Supplementing creatine
One of the talks that caught my attention at the SDA Conference was Dr Tom Doering‘s work on creatine supplementation for master athletes. For those who are not into sports, the term “master” means old. The cut-off age depends on the sport; in my case (weightlifting) is 35.
As we age, we lose muscle mass and strength and creatine can be a useful supplement for older athletes, particularly those engaging in weightlifting and other power sports.
Dr Doering recommends taking creatine monohydrate with meals or a post-exercise snack containing carbohydrate and protein. The protocol is a 7-day loading phase (0.3g/kg/day) followed by a maintenance phase of 2g per day. I asked him if there would be any gender differences and he says there should be none as the dose is weight-based. I also asked if the loading phase should be matched with a more intense programming but once again the answer was no.
It’s well-known that creatine monohydrate can cause weight gain (gasp!) due to water retention. I was relieved to hear that this is about 1.8kg in men, which is not a lot. I decided the potential benefits were promising enough and started the experiment on Dec 3rd.
I must say the loading phase was not very pleasant. The creatine I’m using has a mild orange flavour that makes its chalky texture more bearable. But 0.3g/kg (~17g for me) is a lot of creatine (2g = 1 tsp). I divided my daily intake into 4 doses to take with my 3 meals and 1 post-workout snack. I got some stomach upset (particularly when taking fewer larger doses) but it didn’t last long.

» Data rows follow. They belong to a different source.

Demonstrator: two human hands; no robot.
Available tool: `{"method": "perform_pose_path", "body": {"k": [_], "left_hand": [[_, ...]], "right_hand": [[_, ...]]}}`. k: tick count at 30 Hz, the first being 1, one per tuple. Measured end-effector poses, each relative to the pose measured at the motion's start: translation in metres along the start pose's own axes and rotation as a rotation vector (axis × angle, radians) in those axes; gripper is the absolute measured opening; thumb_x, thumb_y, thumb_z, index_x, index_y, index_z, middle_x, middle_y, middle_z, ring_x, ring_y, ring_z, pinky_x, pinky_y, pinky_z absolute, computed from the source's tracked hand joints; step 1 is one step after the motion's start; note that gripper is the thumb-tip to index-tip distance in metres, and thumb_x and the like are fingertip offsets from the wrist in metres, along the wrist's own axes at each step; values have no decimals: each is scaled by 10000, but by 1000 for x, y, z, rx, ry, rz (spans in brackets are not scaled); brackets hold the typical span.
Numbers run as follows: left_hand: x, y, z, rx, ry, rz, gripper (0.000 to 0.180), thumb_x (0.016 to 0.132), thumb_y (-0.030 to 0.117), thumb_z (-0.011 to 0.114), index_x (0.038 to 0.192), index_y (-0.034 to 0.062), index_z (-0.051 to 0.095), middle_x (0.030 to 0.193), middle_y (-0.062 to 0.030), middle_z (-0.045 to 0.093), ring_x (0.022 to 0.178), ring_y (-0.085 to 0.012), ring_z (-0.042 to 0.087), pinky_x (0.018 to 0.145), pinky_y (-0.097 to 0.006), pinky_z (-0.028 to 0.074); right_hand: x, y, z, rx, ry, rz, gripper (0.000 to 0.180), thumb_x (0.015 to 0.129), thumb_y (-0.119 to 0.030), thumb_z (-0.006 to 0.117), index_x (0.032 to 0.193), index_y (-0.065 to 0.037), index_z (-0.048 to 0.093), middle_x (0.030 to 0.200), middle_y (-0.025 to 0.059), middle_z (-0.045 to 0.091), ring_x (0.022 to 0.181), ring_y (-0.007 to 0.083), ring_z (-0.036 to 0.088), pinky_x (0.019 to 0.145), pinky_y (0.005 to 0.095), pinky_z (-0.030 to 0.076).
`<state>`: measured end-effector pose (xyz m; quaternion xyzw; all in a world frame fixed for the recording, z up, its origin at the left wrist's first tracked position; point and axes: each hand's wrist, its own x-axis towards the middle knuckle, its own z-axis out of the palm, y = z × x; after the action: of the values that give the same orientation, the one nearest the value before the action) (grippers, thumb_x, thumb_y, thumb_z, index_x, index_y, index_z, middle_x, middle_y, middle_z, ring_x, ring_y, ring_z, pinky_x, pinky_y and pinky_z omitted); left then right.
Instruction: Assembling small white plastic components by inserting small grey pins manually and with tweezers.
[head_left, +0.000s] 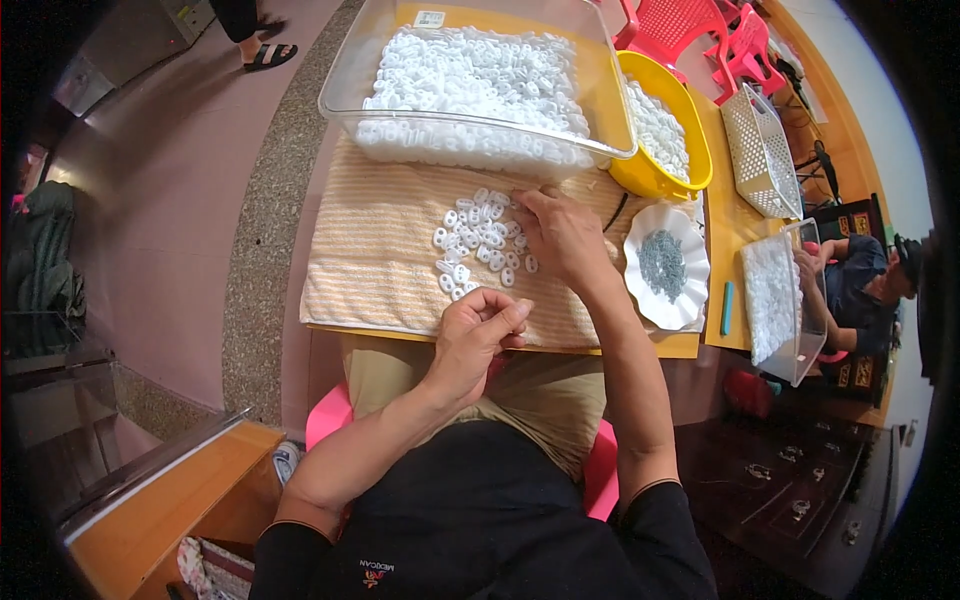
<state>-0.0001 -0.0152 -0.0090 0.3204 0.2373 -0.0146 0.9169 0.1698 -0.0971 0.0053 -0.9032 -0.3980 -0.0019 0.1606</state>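
Observation:
Small white oval plastic pieces with two holes (480, 237) lie in a loose pile on a striped towel (375, 235). My right hand (565, 238) is at the pile's upper right edge, thumb and fingertips drawn together; whatever is between them is too small to make out. Nearer to me, my left hand (472, 338) is closed just below the pile, its thumb pressed against the curled fingers. What it holds, if anything, is hidden. To the right of my right hand, a white scalloped dish (638, 285) contains many tiny grey-green parts.
Beyond the pile stands a large clear bin (345, 100) of white pieces. A yellow tub (703, 150) and a white perforated basket (762, 150) stand on the right. Farther right, another person (850, 285) reaches to a clear bin (800, 345). A teal stick (727, 308) lies near the dish.

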Motion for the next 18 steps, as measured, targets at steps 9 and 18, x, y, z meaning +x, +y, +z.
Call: {"method": "perform_pose_path", "body": {"k": [9,18], "left_hand": [[-1,1,-2,-11,-6,-16,101,864,110,672,891,53,594,822,-28,630,692,-84,576,633,-226,497],[-3,4,4,-43,28,22,146,872,169,682,915,69,585,767,2,588,653,-65,561,610,-208,492]], "right_hand": [[1,-4,-2,120,76,-18,154,863,-172,592,948,-61,657,839,170,640,794,363,623,685,428,485],[-43,-17,-20,732,-13,100,143,886,-72,622,977,37,638,718,41,617,637,83,570,577,231,470]]}}
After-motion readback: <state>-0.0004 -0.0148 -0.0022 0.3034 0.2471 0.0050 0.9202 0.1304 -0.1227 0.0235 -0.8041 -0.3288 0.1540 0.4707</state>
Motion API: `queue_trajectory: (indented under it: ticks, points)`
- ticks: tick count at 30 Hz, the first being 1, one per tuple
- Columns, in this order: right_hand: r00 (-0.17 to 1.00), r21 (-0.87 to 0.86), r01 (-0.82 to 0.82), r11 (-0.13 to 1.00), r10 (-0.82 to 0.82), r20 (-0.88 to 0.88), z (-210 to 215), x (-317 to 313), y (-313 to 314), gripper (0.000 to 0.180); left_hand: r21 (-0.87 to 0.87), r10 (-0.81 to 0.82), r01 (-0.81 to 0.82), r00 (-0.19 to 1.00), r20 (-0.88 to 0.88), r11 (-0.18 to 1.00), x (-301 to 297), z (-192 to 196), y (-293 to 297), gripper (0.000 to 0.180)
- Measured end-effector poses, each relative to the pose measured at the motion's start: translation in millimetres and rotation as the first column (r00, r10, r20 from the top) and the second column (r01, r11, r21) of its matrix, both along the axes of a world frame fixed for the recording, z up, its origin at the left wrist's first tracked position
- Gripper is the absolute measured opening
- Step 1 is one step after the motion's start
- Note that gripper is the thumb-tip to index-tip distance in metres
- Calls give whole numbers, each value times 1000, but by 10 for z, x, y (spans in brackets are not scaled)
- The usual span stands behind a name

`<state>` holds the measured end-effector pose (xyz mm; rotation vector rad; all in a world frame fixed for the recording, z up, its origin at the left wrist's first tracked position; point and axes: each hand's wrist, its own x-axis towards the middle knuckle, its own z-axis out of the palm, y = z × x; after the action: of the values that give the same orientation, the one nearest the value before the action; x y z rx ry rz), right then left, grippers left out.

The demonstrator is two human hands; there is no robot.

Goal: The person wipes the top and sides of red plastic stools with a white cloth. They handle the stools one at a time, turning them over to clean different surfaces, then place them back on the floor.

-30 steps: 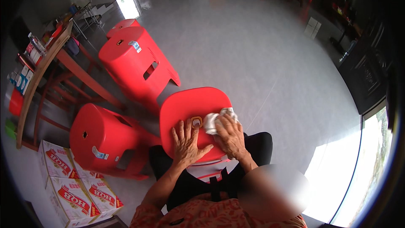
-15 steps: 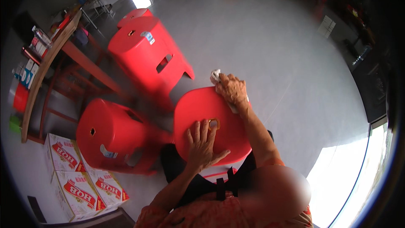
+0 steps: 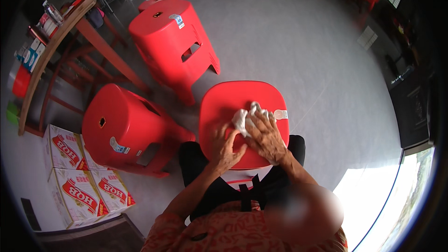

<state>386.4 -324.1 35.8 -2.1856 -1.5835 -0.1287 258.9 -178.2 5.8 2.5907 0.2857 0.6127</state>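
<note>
A red plastic stool [image 3: 233, 92] stands upright between my knees, its smooth seat facing me and a round sticker near its right edge. On the middle of that seat lies a crumpled white cloth [image 3: 240, 120]. My right hand [image 3: 267, 137] presses down on the cloth, fingers bent over it, so part of the cloth is hidden underneath. Just left of it, my left hand [image 3: 225, 151] rests on the seat with thumb and fingers apart, close to the cloth and holding nothing. The seat's centre hole is covered by the hands and cloth.
Stacked red stools [image 3: 163, 32] stand ahead to the left, with another stool pile [image 3: 112, 116] nearer on the left. Beyond them is a wooden table [image 3: 63, 30] carrying bottles and boxes. White-and-red cartons [image 3: 84, 196] sit on the floor at lower left.
My right hand has brought the cloth from the seat's far right edge back to its middle. My left hand stays on the seat's left part, its fingers more bent. The view has shifted slightly.
</note>
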Motion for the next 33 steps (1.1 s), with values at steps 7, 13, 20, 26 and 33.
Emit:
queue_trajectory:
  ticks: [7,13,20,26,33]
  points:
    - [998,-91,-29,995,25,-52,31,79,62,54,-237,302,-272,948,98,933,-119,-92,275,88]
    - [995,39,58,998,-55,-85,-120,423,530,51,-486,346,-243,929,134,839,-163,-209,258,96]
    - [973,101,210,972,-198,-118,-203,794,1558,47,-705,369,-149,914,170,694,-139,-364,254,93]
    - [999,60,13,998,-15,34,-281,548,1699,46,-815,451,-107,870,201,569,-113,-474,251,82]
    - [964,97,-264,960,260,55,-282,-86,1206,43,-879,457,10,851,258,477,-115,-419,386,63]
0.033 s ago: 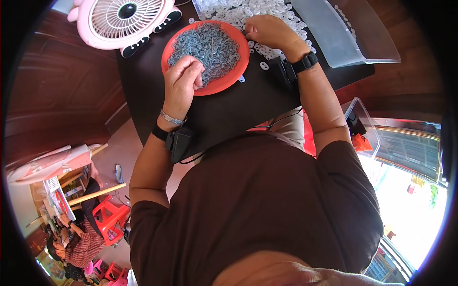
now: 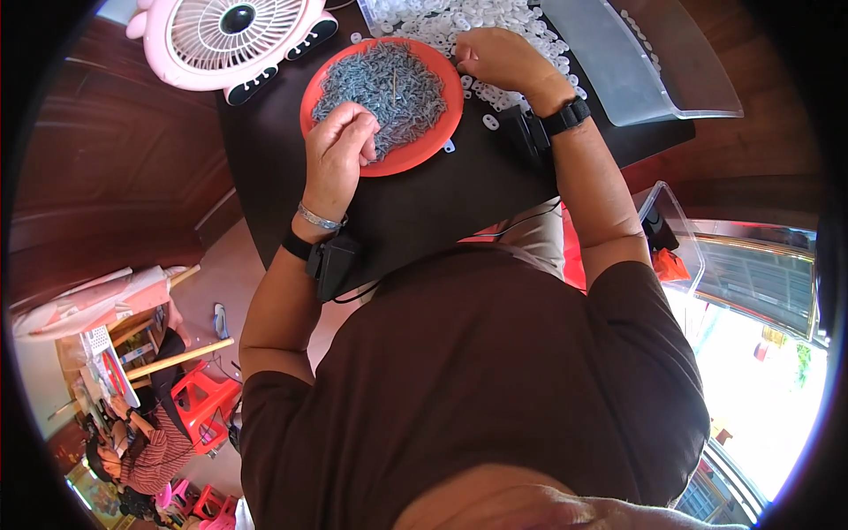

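Likely light, stiff and slippery, grey screws [image 2: 415, 97] fill the red dish [image 2: 453, 102]; pinch mid-shank. Left hand [image 2: 337, 146] over them, right hand [image 2: 508, 60] by white tabs [image 2: 549, 41]: fingers curled; whether gripping, I cannot tell

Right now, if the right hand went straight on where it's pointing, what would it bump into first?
Probably the rim of the red dish, just left of the right hand. The hand's height is hard to judge, so it might pass above instead.

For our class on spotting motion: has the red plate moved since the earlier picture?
No: judged against the pink fan, the red plate shows no visible shift in any direction.
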A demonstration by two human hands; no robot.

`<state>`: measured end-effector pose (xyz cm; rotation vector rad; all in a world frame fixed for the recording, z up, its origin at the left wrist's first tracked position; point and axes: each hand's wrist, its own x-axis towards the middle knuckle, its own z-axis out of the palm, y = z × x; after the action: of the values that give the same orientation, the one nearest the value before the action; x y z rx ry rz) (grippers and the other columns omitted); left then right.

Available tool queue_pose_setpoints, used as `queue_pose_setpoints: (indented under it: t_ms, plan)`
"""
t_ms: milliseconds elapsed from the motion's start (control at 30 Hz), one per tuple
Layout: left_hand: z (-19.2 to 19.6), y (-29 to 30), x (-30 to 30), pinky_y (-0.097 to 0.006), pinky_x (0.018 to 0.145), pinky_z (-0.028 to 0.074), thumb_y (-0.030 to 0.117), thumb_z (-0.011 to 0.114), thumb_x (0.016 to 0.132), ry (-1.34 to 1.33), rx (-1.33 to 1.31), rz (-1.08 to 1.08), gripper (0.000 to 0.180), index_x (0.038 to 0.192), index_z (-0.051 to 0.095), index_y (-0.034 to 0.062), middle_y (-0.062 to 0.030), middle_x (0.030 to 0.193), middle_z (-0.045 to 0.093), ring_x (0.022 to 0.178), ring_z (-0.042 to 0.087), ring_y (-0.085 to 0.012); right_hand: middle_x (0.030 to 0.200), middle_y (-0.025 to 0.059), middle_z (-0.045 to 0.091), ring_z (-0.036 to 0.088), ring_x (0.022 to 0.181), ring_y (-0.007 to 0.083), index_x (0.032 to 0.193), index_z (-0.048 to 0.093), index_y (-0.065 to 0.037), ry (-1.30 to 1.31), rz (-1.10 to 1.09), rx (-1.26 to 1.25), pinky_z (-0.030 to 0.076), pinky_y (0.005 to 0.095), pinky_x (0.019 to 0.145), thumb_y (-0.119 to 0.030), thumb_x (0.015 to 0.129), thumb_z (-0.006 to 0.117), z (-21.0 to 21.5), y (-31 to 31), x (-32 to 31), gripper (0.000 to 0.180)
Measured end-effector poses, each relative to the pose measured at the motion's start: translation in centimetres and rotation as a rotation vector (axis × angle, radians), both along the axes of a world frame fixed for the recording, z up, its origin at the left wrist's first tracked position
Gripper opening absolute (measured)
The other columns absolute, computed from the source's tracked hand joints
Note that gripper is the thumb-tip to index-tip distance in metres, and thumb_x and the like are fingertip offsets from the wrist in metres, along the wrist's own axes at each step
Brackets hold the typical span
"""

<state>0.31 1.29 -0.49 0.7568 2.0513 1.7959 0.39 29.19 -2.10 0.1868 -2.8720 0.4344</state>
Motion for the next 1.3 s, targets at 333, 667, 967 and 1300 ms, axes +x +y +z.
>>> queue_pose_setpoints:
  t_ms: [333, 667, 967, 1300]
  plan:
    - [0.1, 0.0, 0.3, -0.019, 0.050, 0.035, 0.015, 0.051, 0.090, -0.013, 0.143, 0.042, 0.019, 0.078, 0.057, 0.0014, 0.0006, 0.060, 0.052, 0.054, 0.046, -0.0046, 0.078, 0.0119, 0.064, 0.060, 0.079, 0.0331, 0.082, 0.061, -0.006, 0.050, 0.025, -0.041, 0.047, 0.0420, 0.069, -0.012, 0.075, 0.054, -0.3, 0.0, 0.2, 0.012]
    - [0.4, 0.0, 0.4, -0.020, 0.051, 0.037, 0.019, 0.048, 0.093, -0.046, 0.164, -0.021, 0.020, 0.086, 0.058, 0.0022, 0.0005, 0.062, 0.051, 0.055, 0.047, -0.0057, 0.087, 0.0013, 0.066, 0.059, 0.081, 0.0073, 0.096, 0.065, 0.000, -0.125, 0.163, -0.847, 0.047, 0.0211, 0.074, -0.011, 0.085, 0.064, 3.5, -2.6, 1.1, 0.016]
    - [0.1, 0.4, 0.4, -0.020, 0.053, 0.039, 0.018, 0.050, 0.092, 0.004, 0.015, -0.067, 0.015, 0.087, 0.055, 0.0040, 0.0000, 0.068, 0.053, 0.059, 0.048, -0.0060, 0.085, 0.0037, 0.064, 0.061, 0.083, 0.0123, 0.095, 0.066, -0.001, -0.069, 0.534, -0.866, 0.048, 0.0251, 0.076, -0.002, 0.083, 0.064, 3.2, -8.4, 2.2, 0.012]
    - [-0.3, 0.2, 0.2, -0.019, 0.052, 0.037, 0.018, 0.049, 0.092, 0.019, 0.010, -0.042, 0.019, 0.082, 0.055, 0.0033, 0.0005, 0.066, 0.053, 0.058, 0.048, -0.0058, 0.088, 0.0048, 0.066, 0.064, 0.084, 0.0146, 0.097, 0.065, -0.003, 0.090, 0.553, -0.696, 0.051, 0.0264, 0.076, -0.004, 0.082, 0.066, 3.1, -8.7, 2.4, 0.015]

I took measurements at home and used the SiSU Wellness Station at my local Priceline to measure body composition (which is unlikely to be accurate but it’s a good indication). Below are the results.
Date | Upper arm (cm) | Waist (cm) | Hip (cm) | Right thigh (cm) | Weight (kg) | Fat % |
2/12/17 (baseline) | 27.8 | 69.8 | 87.8 | 50.5 | 58.3 | 13.10% |
10/12/17 (post-loading phase) | 27.8 | 71 | 88.4 | 51.8 | 59.1 | 11.20% |
23/12/17 (maintenance) | 28.6 | 71.2 | 89.8 | 52.1 | 59.3 | 9.81% |
6/1/18 (maintenance) | 27.5 | 69.8 | 88.9 | 51.5 | 58.8 | 14.10% |
28/1/18 (maintenance) | 27.5 | 71.5 | 91 | 52.9 | 59.9 | 11.80% |
Yes, my weight has gone up but it’s hard to tell if it’s water or muscle mass. However, my thighs getting bigger while my body fat remaining low, could be an indication of true muscle gain. Subjectively, 10-rep sets of squats don’t suck as much as they used to.
Finally, I PBd in jerk off blocks heavy doubles and in the clean & jerk after 2 years. This happened in early January, during the maintenance phase. I feel stronger and I’m pretty sure I will get a PB in the snatch soon.
In summary, I think creatine can be a useful supplement, especially for “middle age warriors” (as my coach calls us) who would like to increase or maintain strength and muscle mass. Keep in mind that creatine won’t do miracles and that not everyone experience benefits from it, so try it and see how it works for you.